Aim of the task: Repeat the listing below word for word, stopping after the line that contains "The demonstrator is".

Information shown:
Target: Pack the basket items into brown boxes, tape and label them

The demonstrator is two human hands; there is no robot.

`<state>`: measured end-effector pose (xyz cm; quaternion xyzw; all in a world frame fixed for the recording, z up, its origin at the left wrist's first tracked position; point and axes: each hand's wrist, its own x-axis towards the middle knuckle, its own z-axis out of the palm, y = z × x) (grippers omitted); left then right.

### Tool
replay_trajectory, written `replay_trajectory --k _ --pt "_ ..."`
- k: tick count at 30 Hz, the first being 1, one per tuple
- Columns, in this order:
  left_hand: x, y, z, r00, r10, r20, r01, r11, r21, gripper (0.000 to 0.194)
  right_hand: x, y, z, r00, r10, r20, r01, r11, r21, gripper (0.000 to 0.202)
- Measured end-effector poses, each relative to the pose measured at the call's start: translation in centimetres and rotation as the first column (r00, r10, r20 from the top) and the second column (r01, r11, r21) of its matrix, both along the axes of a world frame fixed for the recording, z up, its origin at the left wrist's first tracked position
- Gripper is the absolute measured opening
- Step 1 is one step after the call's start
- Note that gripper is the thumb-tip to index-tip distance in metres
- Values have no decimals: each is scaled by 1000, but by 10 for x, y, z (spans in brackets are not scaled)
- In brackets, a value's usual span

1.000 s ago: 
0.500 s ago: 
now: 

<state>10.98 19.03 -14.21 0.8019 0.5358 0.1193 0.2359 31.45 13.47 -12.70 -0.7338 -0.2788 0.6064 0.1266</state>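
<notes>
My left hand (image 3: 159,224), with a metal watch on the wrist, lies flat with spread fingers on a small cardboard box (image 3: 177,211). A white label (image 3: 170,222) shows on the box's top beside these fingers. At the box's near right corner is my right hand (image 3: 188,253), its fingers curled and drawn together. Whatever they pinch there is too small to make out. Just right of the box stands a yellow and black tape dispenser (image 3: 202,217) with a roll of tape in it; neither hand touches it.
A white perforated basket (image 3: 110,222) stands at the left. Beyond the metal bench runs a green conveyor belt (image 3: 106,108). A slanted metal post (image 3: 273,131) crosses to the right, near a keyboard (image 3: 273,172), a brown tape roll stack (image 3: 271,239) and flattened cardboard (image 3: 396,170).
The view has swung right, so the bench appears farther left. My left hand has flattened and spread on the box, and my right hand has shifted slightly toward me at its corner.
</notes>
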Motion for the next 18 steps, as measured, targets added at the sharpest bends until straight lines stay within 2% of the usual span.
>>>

Result:
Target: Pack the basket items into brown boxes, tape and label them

The demonstrator is two human hands; there is no robot.

At this stage, the exercise is finished.